Your objective
From first line to last, write out the data precisely as shown.
▼
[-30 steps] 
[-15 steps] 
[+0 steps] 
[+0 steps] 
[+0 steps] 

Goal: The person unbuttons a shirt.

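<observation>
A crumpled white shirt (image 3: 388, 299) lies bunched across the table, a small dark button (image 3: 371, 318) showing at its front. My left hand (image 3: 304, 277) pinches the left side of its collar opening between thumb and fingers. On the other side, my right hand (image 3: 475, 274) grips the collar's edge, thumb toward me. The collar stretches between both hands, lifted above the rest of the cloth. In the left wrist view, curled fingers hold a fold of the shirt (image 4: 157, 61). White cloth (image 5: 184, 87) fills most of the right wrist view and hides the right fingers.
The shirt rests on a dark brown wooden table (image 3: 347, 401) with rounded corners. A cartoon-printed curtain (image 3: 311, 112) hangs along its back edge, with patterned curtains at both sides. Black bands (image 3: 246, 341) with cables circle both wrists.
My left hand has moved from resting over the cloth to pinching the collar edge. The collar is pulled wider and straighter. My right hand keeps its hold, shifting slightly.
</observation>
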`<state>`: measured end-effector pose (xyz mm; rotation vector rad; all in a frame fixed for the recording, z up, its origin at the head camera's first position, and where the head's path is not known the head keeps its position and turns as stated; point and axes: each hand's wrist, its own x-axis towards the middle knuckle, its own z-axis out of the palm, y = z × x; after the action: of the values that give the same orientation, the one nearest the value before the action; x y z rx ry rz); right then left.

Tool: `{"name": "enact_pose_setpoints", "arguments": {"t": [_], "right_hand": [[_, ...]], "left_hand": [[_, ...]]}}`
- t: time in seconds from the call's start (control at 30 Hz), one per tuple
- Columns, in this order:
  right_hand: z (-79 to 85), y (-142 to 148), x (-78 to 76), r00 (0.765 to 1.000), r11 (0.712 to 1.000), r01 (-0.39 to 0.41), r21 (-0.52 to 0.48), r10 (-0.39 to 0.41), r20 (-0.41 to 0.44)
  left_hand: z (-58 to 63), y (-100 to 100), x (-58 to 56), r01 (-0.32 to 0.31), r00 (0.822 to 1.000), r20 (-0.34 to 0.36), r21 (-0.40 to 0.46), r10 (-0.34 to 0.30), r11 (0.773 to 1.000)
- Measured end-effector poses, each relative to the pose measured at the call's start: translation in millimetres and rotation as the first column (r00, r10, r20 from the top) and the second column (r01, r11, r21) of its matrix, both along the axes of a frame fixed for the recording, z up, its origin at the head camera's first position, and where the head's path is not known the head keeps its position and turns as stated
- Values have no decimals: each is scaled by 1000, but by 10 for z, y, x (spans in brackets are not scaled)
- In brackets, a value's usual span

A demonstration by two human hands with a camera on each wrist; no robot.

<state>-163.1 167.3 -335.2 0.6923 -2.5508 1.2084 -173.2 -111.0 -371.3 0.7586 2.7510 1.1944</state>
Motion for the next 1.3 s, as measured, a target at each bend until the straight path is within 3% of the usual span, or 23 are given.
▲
Result
[-30 steps] 
[-15 steps] 
[+0 steps] 
[+0 steps] 
[+0 steps] 

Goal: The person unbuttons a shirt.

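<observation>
A crumpled white shirt (image 3: 388, 299) lies bunched across the table, a small dark button (image 3: 371, 318) showing at its front. My left hand (image 3: 304, 277) pinches the left side of its collar opening between thumb and fingers. On the other side, my right hand (image 3: 475, 274) grips the collar's edge, thumb toward me. The collar stretches between both hands, lifted above the rest of the cloth. In the left wrist view, curled fingers hold a fold of the shirt (image 4: 157, 61). White cloth (image 5: 184, 87) fills most of the right wrist view and hides the right fingers.
The shirt rests on a dark brown wooden table (image 3: 347, 401) with rounded corners. A cartoon-printed curtain (image 3: 311, 112) hangs along its back edge, with patterned curtains at both sides. Black bands (image 3: 246, 341) with cables circle both wrists.
My left hand has moved from resting over the cloth to pinching the collar edge. The collar is pulled wider and straighter. My right hand keeps its hold, shifting slightly.
</observation>
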`<state>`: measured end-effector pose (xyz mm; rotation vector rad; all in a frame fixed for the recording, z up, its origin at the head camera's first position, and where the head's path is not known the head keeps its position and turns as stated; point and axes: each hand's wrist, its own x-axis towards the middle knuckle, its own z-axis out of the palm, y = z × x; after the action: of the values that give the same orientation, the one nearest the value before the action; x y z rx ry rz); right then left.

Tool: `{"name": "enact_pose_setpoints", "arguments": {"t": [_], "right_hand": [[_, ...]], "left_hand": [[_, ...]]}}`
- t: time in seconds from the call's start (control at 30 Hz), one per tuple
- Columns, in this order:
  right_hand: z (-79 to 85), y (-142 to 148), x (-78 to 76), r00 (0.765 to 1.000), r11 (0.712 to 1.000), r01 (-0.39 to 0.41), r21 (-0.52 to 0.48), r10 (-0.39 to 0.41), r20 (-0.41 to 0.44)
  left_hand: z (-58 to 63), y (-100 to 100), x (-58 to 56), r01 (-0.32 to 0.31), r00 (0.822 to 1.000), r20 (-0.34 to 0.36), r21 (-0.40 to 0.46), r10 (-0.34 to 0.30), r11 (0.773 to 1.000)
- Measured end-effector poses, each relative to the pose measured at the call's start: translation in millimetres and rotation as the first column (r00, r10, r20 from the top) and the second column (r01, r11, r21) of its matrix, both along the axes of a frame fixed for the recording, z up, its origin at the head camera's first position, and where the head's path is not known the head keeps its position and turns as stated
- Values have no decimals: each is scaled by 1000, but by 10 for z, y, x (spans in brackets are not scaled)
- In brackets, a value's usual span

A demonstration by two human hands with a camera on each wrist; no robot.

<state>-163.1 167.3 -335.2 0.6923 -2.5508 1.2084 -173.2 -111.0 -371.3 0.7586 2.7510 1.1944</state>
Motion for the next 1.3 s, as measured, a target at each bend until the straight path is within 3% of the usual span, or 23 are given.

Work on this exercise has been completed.